Sul luogo dell’aggressione la gente in questi giorni ha deposto fiori e lettere che parlano chiaro. Sono indirizzate al sindaco e alla città: «Caro sindaco – si legge – ti ricordo che il tuo razzismo è squadrismo che la superficialità culturale fa parte della tua storia e di quelli che in questo luogo hanno dato prova di sè e che queste persone sono generate da te, cara Verona», e un’altra si riferisce alle dichiarazioni rilasciate da Tosi dopo l’episodio di violenza: «No, non è uno su un milione (così aveva detto il sindaco, ndr) è una delle tante che ci feriscono il cuore e la coscienza in questa città».
Parole pesanti come pietre. Come dimenticare, del resto, oltre alla scia sanguinosa delle aggressioni neofasciste di questi anni, la partecipazione di Tosi al corteo della destra radicale del 15 dicembre scorso – ma lui ci andava già nel 1999 – dopo il quale ci fu la «caccia al terrone» e il pestaggio di tre parà meridionali? Oppure la condanna sua e di cinque suoi sodali – tra cui la sorella, attuale capogruppo della Lega in consiglio comunale – per incitamento all’odio razziale e violazione della legge Mancino per una campagna contro gli zingari, poi tramutata in condanna per propaganda razzista e che prossimamente tornerà alla corte d’appello di Venezia dopo l’intervento della Cassazione?
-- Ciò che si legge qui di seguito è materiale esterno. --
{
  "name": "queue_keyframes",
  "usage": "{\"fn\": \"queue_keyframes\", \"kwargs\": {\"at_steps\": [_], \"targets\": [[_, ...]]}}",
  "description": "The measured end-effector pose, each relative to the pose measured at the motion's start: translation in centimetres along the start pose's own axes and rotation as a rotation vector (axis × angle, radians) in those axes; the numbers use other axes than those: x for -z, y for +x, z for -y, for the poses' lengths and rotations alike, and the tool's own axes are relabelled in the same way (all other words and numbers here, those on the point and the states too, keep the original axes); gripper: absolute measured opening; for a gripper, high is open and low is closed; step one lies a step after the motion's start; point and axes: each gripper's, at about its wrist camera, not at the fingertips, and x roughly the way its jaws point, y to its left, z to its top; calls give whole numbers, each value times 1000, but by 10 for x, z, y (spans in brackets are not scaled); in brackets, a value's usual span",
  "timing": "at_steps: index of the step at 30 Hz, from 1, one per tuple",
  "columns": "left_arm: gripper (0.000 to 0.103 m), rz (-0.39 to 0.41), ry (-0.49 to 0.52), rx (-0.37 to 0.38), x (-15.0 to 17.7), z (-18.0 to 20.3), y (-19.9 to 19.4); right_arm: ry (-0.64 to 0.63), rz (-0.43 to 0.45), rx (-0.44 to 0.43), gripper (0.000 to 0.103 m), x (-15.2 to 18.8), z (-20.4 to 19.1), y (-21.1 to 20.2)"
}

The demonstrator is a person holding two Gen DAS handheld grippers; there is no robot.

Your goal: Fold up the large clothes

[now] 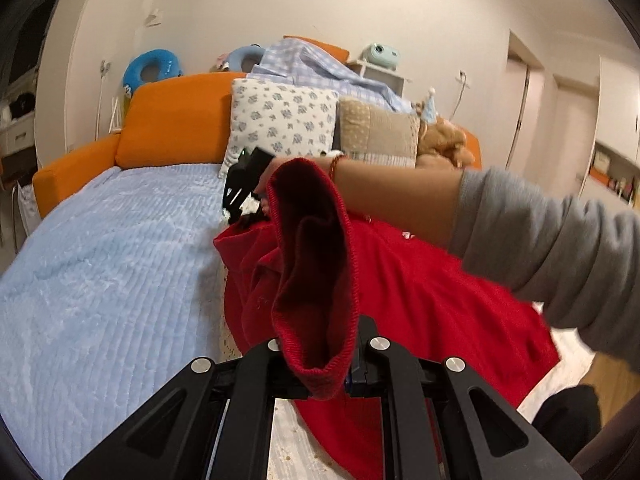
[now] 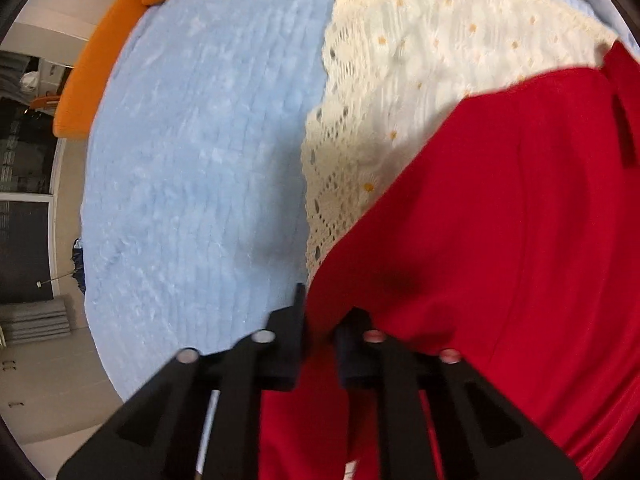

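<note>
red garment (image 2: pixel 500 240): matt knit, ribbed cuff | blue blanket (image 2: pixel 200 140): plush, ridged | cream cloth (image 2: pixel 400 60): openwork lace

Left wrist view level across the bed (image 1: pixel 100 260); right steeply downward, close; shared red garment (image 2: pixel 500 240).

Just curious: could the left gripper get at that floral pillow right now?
Probably not: the left gripper is shut on the red garment's cuff, and the person's forearm crosses before the floral pillow.

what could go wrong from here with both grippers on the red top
1. The left gripper pinches only the ribbed cuff; it may slip out.
2. The right gripper bites the red top right at its edge, a thin hold.
3. The lace cloth underneath could drag along.
</note>
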Motion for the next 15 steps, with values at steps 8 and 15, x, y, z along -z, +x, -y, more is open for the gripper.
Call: {"fn": "queue_keyframes", "kwargs": {"at_steps": [8,15], "targets": [[15,-27,234,75,-5,87,16,-23,94,-117,8,-5,51,-84],[18,-197,452,179,26,187,70,32,114,-138,8,6,147,-112]]}}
O ancora i suoi stretti legami con gli integralisti cattolici, con cui si inginocchiava alle «messe riparatrici» per le malefatte degli omosessuali? Ma soprattutto come dimenticare che ha sdoganato i neonazisti, dal momento che l’ex skinhead Andrea Miglioranzi, che suonava nel gruppo nazirock dei Gesta Bellica, è il capogruppo della sua lista in consiglio comunale?